Facendo riferimento alla notizia dello sfregio del leone di pietra della Cattedrale di Trani, Vendola ha aggiunto: «C'è una attinenza tra le due cose. Ovvero una inconsapevolezza collettiva della bellezza e del patrimonio artistico-culturale della nostra regione che dovremmo coltivare con amore». Il riferimento è al fatto che per tanto tempo le opere di De Nittis sono state abbandonate nei sotterranei del castello di Barletta, senza possibilità di fruizione da parte del pubblico.

«A Barletta - ha concluso il presidente della Regione Puglia - sono state fatte due operazioni in una: il restauro di Palazzo della Marra e il ritorno a casa di De Nittis, visto non come una regressione o un mero vanto territoriale, ma come una possibilità di scorgere la suggestione mediterranea che il pittore barlettano ha portato con sé a Parigi».

Finora la mostra ha registrato quasi 35 mila visitatori in 115 giorni di apertura, con una media giornaliera di oltre 300 presenze. I picchi più alti si sono registrati nel periodo pasquale e nei ponti primaverili del 25 aprile e del 1° maggio, con oltre mille presenze giornaliere, non solo pugliesi, ma anche di altre regioni, in particolare Campania, Molise e Basilicata.

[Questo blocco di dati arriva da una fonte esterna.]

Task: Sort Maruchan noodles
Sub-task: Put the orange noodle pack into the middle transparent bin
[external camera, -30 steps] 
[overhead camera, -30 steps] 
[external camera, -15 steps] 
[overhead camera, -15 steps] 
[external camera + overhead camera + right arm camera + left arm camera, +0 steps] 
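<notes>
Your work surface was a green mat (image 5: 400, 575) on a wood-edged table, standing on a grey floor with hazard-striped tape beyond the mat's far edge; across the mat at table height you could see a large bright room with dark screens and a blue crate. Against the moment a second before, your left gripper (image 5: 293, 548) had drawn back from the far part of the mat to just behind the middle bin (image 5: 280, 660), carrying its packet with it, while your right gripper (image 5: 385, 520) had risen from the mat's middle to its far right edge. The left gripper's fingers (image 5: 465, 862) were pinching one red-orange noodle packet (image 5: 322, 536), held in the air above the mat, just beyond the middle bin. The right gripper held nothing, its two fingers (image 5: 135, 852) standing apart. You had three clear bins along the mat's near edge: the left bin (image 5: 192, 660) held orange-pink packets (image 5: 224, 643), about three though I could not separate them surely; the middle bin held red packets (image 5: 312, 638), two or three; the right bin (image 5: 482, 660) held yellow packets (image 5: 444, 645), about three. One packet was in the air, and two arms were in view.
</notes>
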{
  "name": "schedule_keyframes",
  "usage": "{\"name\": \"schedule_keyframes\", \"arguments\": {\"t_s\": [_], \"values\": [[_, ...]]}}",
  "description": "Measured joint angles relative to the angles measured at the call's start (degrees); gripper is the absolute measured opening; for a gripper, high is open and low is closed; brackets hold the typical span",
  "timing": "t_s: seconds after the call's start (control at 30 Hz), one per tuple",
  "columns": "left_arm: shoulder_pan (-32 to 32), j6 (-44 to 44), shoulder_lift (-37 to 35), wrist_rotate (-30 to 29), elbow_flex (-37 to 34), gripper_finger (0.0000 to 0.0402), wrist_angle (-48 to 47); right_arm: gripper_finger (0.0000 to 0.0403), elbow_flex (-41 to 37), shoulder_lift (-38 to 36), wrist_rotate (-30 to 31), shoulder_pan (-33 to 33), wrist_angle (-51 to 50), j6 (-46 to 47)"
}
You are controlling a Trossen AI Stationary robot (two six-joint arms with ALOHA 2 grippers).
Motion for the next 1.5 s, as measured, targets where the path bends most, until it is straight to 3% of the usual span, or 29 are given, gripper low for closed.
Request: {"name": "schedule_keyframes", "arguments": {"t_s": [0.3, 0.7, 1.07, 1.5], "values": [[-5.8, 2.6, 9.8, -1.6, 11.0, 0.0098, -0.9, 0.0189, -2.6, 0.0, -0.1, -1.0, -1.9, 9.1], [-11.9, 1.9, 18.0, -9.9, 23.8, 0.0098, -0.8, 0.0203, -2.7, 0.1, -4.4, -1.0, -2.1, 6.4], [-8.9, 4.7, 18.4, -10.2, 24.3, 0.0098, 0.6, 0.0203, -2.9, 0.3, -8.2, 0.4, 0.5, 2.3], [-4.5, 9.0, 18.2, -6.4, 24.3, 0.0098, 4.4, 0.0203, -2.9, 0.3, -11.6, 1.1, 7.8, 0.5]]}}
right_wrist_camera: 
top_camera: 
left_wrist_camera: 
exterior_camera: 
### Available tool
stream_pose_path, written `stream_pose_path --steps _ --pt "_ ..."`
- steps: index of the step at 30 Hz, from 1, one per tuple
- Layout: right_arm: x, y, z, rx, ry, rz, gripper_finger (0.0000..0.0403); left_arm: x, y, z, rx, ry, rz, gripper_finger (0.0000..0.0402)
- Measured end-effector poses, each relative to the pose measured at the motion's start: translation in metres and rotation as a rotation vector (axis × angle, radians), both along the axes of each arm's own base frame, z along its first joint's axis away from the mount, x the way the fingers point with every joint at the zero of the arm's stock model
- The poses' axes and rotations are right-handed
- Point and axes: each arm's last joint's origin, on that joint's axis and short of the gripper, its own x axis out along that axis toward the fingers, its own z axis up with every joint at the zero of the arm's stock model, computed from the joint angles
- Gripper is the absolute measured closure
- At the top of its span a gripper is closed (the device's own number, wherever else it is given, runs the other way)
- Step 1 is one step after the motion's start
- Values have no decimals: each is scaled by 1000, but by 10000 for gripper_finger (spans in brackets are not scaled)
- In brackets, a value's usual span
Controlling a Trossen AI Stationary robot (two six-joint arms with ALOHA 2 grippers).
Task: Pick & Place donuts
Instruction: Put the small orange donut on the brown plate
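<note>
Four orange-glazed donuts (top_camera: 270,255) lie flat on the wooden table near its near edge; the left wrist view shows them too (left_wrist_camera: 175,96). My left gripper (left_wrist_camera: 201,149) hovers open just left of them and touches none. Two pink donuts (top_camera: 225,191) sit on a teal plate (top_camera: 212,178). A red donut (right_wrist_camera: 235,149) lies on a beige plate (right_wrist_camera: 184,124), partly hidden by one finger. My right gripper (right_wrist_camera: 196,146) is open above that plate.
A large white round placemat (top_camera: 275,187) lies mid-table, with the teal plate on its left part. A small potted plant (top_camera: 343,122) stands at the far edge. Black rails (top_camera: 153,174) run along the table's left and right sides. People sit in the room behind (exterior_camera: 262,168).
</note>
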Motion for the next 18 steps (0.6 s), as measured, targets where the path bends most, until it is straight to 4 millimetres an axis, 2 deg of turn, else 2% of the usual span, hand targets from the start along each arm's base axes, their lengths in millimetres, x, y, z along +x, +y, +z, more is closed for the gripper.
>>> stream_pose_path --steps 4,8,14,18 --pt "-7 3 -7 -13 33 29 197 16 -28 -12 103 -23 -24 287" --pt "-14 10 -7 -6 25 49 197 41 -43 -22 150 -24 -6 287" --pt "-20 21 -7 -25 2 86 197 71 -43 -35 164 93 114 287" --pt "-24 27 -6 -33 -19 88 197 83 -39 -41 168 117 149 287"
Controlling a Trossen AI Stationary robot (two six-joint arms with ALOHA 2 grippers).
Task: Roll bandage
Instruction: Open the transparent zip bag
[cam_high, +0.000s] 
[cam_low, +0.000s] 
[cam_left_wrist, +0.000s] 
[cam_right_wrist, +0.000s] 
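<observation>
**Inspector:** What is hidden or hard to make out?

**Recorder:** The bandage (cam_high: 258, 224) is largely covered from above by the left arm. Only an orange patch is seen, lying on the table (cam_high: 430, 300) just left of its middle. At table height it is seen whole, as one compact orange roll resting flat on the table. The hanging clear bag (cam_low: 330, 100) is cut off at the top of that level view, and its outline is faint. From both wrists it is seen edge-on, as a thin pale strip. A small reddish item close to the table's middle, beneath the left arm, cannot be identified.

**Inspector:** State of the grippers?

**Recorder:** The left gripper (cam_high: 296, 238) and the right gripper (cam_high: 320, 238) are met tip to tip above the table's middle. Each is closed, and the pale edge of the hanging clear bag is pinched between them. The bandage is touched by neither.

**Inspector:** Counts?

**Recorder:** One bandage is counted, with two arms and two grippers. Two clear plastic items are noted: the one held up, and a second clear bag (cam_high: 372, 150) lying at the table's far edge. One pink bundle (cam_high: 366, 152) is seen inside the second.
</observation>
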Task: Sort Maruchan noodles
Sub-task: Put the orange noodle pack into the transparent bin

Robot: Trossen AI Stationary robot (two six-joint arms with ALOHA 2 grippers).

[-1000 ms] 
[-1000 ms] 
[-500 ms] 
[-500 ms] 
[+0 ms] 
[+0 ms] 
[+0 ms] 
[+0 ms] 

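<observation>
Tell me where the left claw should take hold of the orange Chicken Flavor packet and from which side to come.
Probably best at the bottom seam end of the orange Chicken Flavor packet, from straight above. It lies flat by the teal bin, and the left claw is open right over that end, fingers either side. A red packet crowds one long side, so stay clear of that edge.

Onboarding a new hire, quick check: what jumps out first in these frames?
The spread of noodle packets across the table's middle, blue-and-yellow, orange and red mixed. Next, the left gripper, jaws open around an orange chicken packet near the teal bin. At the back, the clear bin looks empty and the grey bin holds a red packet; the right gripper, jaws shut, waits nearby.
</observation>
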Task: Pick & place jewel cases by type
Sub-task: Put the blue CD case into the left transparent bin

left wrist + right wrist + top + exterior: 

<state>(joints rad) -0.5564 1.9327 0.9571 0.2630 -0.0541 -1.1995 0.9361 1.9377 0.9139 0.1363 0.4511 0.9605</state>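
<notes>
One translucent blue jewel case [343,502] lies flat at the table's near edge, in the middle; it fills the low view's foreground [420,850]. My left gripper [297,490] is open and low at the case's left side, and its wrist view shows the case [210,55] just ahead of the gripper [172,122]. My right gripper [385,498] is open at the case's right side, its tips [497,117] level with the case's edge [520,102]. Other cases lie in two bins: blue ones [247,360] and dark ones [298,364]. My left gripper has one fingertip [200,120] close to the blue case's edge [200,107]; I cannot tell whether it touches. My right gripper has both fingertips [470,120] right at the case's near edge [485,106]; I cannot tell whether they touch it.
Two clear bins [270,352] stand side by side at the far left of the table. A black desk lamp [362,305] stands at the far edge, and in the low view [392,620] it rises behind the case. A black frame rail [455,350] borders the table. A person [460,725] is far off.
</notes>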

Moltissimi i visitatori stranieri, soprattutto francesi, inglesi e tedeschi e un discreto numero di americani.

Alla conferenza stampa era presente anche l'assessore Regionale alla Cultura Silvia Godelli, che ha definito la mostra un'operazione «riparatrice» verso lo stesso De Nittis, «relegato per anni come anticaglia del passato» e verso la Puglia e i giovani, «a cui è stato impedito l'accesso a questo artista cosmopolita, poeta della luce». Godelli ha parlato poi «di una sfida vinta, anche dal punto di vista della capacità di rilanciare il concetto dell'arte come educazione e formazione della nuove generazioni».